((

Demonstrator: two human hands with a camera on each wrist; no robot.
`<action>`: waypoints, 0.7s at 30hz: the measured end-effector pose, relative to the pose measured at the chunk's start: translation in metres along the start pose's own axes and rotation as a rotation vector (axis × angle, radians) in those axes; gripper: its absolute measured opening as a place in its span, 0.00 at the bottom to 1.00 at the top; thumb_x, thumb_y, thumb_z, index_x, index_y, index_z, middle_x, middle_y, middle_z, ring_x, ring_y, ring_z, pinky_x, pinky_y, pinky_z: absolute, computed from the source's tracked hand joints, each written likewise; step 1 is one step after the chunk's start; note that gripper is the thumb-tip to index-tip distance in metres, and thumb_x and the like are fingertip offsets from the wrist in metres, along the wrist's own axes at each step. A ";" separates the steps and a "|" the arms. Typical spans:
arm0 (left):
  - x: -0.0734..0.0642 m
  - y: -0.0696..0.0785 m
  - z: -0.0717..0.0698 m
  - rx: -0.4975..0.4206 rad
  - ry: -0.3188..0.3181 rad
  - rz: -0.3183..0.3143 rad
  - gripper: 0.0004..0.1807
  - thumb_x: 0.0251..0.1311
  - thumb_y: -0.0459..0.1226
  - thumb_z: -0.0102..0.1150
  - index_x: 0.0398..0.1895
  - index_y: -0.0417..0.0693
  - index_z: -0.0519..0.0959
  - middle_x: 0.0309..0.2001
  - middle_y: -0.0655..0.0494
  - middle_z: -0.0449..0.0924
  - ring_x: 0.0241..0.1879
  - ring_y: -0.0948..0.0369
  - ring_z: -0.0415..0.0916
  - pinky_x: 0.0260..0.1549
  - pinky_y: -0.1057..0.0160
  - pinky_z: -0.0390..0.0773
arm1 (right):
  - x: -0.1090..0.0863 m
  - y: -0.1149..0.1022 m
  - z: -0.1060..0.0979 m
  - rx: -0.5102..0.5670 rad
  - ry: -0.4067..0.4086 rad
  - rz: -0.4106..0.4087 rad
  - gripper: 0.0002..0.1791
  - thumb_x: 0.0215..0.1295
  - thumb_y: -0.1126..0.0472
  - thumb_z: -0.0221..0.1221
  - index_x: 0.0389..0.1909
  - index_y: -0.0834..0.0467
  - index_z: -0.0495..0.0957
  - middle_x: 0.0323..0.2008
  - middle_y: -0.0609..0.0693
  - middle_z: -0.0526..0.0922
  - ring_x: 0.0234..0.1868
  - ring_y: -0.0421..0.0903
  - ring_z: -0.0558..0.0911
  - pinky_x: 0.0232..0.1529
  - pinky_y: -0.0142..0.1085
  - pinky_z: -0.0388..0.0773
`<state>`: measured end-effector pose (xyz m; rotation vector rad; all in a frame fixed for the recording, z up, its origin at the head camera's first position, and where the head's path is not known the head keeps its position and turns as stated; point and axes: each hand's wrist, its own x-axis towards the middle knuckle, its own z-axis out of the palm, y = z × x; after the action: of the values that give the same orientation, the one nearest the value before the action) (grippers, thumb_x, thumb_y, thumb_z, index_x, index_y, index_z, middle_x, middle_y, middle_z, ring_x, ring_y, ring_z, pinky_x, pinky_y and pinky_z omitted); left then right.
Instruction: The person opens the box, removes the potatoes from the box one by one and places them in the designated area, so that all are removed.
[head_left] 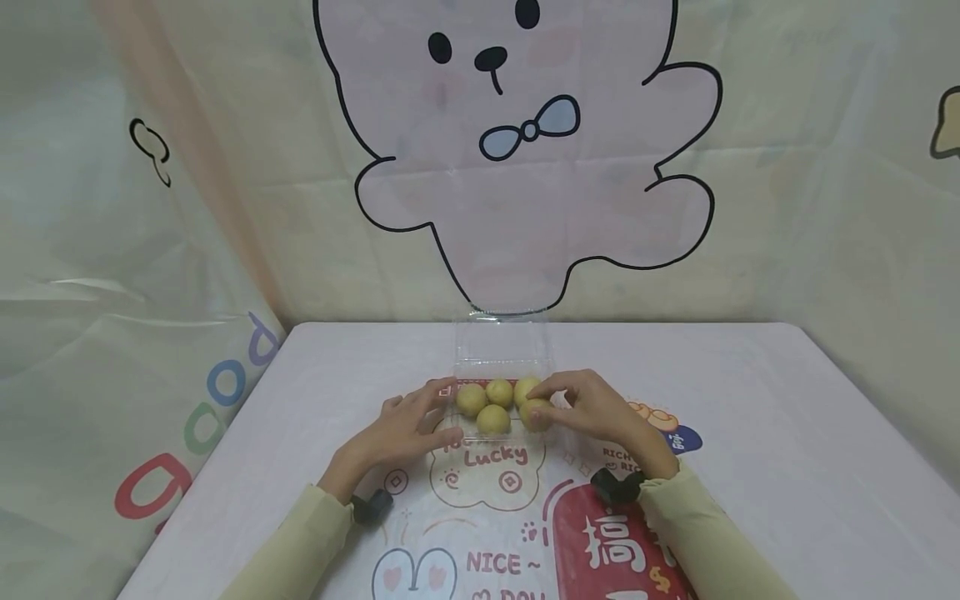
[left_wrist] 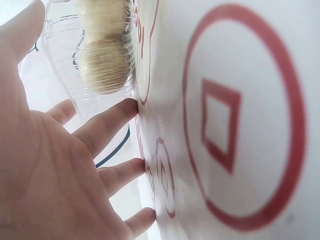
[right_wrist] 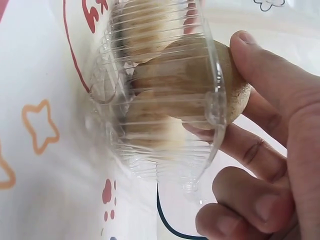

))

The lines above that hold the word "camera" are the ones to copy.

▶ _Exercise output_
Demonstrator: two human hands with a camera on each wrist; no robot.
`<state>`: measured end-effector pose (xyz m; rotation vector rad; all in a frame fixed for the recording, z up, its origin at the head camera's first position, and where the head's path is not known the head keeps its position and turns as stated; point and axes: each hand's wrist, its own x-axis towards the middle knuckle, its own z-axis out of the palm, y = z × x; after the action: of the values that give the same orientation, the one nearest the value before the action) (grippers, thumb_x, thumb_y, thumb_z, index_x, index_y, index_z, middle_x, middle_y, middle_z, ring_x, ring_y, ring_z, pinky_x, pinky_y and pinky_z omitted); left then right.

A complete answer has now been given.